→ WORK ITEM
The full set of entries below must be returned exactly as shown.

Dataset records
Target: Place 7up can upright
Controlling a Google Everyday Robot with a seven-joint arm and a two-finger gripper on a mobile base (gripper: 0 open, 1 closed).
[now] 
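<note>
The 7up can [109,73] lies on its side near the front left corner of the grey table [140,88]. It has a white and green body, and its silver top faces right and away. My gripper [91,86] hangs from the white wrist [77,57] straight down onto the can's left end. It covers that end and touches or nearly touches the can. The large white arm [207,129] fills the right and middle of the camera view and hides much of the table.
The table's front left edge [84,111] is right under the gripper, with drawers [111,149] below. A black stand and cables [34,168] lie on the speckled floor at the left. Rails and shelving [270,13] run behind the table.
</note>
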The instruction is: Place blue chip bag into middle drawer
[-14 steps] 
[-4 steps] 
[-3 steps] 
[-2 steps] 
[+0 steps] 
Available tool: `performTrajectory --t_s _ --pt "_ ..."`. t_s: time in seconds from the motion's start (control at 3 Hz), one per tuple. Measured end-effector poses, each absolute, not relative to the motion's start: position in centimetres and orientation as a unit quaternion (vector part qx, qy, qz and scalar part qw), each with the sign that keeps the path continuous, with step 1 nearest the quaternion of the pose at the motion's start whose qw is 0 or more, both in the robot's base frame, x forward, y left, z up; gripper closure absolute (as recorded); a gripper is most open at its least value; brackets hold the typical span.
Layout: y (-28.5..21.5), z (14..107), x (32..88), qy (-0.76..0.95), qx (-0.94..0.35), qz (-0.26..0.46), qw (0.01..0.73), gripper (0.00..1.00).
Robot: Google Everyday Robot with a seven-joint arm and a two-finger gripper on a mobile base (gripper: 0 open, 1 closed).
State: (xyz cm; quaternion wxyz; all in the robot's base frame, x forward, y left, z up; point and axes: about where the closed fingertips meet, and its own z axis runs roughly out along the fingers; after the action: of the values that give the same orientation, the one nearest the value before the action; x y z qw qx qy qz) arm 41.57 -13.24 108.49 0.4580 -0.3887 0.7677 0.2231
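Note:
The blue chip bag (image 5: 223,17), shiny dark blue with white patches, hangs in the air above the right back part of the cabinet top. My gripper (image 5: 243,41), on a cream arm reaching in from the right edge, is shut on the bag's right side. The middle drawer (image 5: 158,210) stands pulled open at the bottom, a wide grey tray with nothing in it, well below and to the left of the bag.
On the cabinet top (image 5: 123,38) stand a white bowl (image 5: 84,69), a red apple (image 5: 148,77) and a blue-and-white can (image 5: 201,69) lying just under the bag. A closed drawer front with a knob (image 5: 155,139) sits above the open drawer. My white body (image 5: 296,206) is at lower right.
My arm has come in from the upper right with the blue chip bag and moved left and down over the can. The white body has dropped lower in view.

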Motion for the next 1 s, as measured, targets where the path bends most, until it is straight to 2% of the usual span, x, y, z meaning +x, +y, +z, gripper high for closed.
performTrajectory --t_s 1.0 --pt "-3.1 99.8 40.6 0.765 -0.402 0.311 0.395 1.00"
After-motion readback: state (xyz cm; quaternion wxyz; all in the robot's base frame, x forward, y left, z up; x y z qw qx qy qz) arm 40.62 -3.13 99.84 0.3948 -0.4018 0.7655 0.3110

→ TASK OUTPUT
Target: Place 7up can upright
Controlling a Google Everyday Robot with a seven-joint arm and a two-finger gripper on a mobile base (gripper: 0 open, 1 closed).
[now] 
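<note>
The 7up can [109,73] lies on its side near the front left corner of the grey table [140,88]. It has a white and green body, and its silver top faces right and away. My gripper [91,86] hangs from the white wrist [77,57] straight down onto the can's left end. It covers that end and touches or nearly touches the can. The large white arm [207,129] fills the right and middle of the camera view and hides much of the table.
The table's front left edge [84,111] is right under the gripper, with drawers [111,149] below. A black stand and cables [34,168] lie on the speckled floor at the left. Rails and shelving [270,13] run behind the table.
</note>
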The instruction is: Place blue chip bag into middle drawer
[-14 steps] 
[-4 steps] 
[-3 steps] 
[-2 steps] 
[+0 steps] 
Available tool: `performTrajectory --t_s _ --pt "_ ..."`. t_s: time in seconds from the motion's start (control at 3 Hz), one per tuple. Measured end-effector poses, each absolute, not relative to the motion's start: position in centimetres and orientation as a unit quaternion (vector part qx, qy, qz and scalar part qw), each with the sign that keeps the path continuous, with step 1 nearest the quaternion of the pose at the motion's start whose qw is 0 or more, both in the robot's base frame, x forward, y left, z up; gripper closure absolute (as recorded); a gripper is most open at its least value; brackets hold the typical span.
Layout: y (-28.5..21.5), z (14..107), x (32..88), qy (-0.76..0.95), qx (-0.94..0.35), qz (-0.26..0.46), qw (0.01..0.73), gripper (0.00..1.00).
Robot: Google Everyday Robot with a seven-joint arm and a two-finger gripper on a mobile base (gripper: 0 open, 1 closed).
State: (xyz cm; quaternion wxyz; all in the robot's base frame, x forward, y left, z up; point and axes: about where the closed fingertips meet, and its own z axis runs roughly out along the fingers; after the action: of the values that give the same orientation, the one nearest the value before the action; x y z qw qx qy qz) arm 41.57 -13.24 108.49 0.4580 -0.3887 0.7677 0.2231
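Note:
The blue chip bag (image 5: 223,17), shiny dark blue with white patches, hangs in the air above the right back part of the cabinet top. My gripper (image 5: 243,41), on a cream arm reaching in from the right edge, is shut on the bag's right side. The middle drawer (image 5: 158,210) stands pulled open at the bottom, a wide grey tray with nothing in it, well below and to the left of the bag.
On the cabinet top (image 5: 123,38) stand a white bowl (image 5: 84,69), a red apple (image 5: 148,77) and a blue-and-white can (image 5: 201,69) lying just under the bag. A closed drawer front with a knob (image 5: 155,139) sits above the open drawer. My white body (image 5: 296,206) is at lower right.
My arm has come in from the upper right with the blue chip bag and moved left and down over the can. The white body has dropped lower in view.
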
Motion for the next 1 s, as measured, targets where the path bends most, until it is straight to 2% of the usual span, x, y, z meaning +x, +y, +z, gripper high for closed.
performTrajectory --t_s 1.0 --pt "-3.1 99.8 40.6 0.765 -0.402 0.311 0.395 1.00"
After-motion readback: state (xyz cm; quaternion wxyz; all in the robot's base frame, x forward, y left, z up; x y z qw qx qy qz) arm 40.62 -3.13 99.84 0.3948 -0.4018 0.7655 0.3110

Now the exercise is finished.